Cole could not read any more. It was sickening, and depressing. What was wrong with the world? What was wrong with this country? It was a conspiracy of cretins, a confederacy of clowns. One idiot writes a book, and nine thousand idiots on Amazin! give it a five-star rating. Cole clicked back to the series page to see if maybe this was an anomaly, to see if book one’s success was just a fluke. It wasn’t. Book two was entitled, Don’t Be a Bitch: From Simp to Pimp—How to Become a Dominant, High-Value Male. It had 8,872 ratings, nearly all five stars.

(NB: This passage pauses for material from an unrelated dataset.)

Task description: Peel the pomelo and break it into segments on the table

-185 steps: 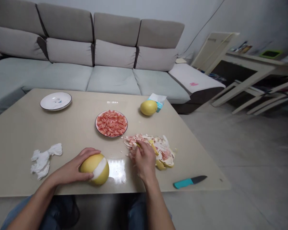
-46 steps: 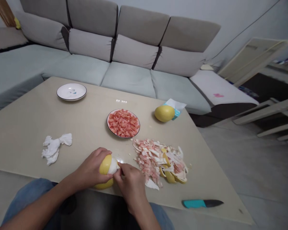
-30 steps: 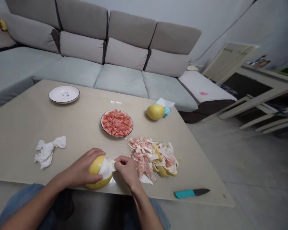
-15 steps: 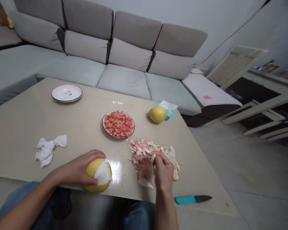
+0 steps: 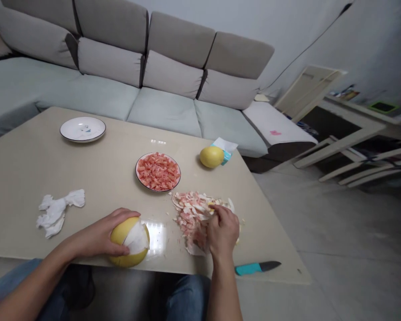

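Observation:
A partly peeled yellow pomelo (image 5: pixel 138 238) rests at the table's near edge, with a wedge of white pith bare on its upper right side. My left hand (image 5: pixel 103 234) grips it from the left, fingers over the top and thumb across the front. My right hand (image 5: pixel 223 229) is over the heap of pink-and-white peel and membrane scraps (image 5: pixel 192 214), fingers curled together at a yellow bit of rind; whatever they pinch is hidden. Beyond the scraps, a dark-rimmed plate (image 5: pixel 138 177) holds red pomelo flesh pieces (image 5: pixel 158 171).
A knife (image 5: pixel 258 267) with a turquoise handle lies at the near right edge. Further back are a whole pomelo (image 5: pixel 211 157) and a tissue pack (image 5: pixel 227 150). On the left are crumpled tissue (image 5: pixel 57 213) and a white plate (image 5: pixel 74 130). A grey sofa (image 5: pixel 163 107) stands behind.
The view has shifted slightly, so things sit further left. My right hand has lowered onto the scraps; the white piece at its fingertips no longer shows. My left hand keeps its grip.

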A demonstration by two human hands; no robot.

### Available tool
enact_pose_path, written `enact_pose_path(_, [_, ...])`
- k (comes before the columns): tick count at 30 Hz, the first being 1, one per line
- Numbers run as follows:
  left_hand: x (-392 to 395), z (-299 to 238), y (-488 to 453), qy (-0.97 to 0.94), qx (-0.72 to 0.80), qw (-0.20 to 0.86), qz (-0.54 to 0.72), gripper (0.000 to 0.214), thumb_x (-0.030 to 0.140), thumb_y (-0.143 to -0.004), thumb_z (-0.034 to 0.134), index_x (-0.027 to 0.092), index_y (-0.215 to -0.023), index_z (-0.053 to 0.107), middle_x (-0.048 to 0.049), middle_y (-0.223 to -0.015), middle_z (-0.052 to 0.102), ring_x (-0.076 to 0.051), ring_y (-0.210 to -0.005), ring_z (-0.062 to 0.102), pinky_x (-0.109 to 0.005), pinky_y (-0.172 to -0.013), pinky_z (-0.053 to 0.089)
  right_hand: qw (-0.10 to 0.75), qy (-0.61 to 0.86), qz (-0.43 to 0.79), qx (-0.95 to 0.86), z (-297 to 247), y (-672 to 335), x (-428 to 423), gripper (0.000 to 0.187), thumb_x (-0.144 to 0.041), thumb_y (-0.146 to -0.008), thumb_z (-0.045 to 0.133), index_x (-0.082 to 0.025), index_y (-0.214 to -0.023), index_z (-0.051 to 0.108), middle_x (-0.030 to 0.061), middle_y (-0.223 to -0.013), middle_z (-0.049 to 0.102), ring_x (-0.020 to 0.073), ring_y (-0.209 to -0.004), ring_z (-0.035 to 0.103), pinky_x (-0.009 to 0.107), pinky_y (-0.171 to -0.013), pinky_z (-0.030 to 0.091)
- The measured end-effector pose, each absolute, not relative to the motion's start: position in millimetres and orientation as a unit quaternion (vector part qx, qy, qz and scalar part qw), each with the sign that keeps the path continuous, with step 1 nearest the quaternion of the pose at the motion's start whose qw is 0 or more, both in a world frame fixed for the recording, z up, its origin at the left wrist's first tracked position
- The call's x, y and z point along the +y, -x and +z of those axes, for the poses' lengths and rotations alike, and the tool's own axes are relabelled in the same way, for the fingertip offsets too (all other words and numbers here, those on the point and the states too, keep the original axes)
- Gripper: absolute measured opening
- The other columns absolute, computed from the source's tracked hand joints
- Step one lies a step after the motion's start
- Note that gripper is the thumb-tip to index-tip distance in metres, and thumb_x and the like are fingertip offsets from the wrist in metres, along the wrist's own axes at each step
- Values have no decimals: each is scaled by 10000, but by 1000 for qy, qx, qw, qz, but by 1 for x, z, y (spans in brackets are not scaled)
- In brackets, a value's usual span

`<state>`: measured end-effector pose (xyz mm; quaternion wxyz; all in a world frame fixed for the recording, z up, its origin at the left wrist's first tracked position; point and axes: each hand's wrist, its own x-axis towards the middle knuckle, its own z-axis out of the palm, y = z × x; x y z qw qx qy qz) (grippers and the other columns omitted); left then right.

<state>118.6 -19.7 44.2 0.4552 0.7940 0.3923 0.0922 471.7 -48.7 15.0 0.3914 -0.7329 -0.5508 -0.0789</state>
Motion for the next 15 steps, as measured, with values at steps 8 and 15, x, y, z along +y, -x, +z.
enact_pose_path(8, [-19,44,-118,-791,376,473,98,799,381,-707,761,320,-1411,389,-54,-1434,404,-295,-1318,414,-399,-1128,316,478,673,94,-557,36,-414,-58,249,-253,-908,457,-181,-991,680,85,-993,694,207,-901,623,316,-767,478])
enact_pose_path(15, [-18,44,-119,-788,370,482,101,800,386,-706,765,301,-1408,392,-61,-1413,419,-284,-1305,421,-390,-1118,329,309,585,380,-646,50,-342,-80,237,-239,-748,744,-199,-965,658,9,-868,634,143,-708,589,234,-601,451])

Book three was, Don’t Be a Bitch: The Sissyfication of America and How to Resist. 12,944 ratings. Nearly all five stars.
A bleak melancholy came over Cole. Not only was Creamer younger and fitter and richer than him, but he was also a successful author. A well-known author. How could life be this unfair? This unjust?

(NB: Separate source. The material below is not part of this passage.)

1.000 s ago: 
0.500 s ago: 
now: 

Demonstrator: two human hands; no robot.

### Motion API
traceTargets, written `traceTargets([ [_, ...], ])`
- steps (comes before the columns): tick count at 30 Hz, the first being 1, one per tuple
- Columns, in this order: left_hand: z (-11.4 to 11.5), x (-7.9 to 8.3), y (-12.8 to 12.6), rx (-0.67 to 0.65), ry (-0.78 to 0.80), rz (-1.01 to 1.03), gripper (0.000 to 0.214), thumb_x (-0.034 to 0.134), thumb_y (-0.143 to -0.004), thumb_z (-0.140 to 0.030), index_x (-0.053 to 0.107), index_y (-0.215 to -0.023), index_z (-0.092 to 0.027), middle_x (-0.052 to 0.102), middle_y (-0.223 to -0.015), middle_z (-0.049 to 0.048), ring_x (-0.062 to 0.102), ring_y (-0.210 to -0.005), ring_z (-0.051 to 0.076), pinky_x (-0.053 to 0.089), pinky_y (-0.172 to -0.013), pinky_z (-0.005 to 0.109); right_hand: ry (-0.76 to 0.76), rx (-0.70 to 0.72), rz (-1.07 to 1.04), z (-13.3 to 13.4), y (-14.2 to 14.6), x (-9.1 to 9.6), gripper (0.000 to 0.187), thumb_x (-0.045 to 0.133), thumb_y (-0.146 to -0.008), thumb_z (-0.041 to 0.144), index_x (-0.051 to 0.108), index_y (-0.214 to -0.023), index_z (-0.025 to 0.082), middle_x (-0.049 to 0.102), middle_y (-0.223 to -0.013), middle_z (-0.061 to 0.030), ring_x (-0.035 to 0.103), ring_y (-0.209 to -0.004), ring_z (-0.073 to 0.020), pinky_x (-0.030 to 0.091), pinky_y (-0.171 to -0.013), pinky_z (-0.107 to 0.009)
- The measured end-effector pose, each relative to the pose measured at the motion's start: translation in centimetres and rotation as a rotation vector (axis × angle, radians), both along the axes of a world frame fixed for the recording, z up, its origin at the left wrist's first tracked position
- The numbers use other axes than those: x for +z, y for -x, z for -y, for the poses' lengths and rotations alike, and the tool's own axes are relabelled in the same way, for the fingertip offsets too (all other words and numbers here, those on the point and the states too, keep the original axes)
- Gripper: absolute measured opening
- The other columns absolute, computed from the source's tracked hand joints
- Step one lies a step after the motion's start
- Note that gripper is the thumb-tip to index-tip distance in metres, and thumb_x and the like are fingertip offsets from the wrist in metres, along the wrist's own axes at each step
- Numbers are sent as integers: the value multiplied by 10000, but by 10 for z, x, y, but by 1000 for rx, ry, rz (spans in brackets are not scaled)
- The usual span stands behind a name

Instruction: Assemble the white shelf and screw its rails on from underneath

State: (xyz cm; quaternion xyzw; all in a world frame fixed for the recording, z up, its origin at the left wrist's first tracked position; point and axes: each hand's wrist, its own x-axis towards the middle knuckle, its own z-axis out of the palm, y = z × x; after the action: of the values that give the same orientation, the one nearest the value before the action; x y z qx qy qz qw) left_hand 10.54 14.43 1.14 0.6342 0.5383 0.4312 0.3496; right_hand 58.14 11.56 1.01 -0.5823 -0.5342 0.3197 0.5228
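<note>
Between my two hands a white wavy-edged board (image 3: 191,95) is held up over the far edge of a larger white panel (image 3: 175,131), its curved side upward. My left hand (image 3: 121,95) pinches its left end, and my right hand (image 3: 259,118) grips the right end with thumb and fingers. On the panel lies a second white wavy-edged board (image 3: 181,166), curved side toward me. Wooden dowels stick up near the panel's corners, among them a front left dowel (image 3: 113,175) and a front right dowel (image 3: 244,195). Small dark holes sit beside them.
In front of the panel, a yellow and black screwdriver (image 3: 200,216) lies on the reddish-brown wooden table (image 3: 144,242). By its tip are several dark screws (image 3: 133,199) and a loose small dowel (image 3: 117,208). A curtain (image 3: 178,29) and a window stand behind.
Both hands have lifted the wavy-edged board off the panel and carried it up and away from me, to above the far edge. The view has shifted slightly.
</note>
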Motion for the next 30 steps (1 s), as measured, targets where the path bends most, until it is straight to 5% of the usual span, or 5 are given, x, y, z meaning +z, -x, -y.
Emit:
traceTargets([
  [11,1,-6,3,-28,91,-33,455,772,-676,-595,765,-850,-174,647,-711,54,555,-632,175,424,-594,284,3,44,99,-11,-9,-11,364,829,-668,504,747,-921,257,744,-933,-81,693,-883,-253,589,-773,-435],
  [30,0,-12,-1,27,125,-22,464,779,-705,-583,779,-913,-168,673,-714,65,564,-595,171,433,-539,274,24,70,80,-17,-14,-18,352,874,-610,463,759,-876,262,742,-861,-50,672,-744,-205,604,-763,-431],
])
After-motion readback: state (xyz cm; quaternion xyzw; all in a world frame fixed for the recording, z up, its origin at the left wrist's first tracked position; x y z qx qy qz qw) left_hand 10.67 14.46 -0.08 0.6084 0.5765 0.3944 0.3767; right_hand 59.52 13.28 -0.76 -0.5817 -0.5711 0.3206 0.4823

As if this weren’t enough punishment for one evening—and Cole was, it must be said, just a tad bit masochistic—he clicked over from Amazin! to MyToobs and did another search. And there it was: “Bro2Bro with Tyce Creamer.” The man did indeed have a MyToobs channel, and he did indeed have two-hundred-and-twenty-thousand subscribers—220,683 to be exact. Going back ten years, Creamer had made a whopping one hundred and fifty-six videos. Some of the titles were, “Six Steps to Increased Testosterone—Your Lady Will Thank You!”; “Charisma: I Wasn’t Born This Way—You Can Learn Too!”; “Success Is a Mindset, Failure Is a Choice”; and “Playa Don’t Get Played: 10 Signs That She’s Cheating On You.” This last title alone had gotten more than 1.6 million views.
It was more than Cole’s battered heart could take. Melancholy gave way to despair. Crushing, soul-killing, full-body-paralyzing despair. Cole had always felt a certain kinship with Sisyphus—a man who valiantly struggled on despite the opposition of the gods. But now Cole felt more like Sisyphus’s unknown kid brother—the one who had stumbled, fallen, and been pinned helplessly and for all eternity under an immovable rock. Cole was down, and he could not get up. No, life is not fair, he thought. It is not fair at all.
He turned off his phone, switched off the light, and tried to sleep.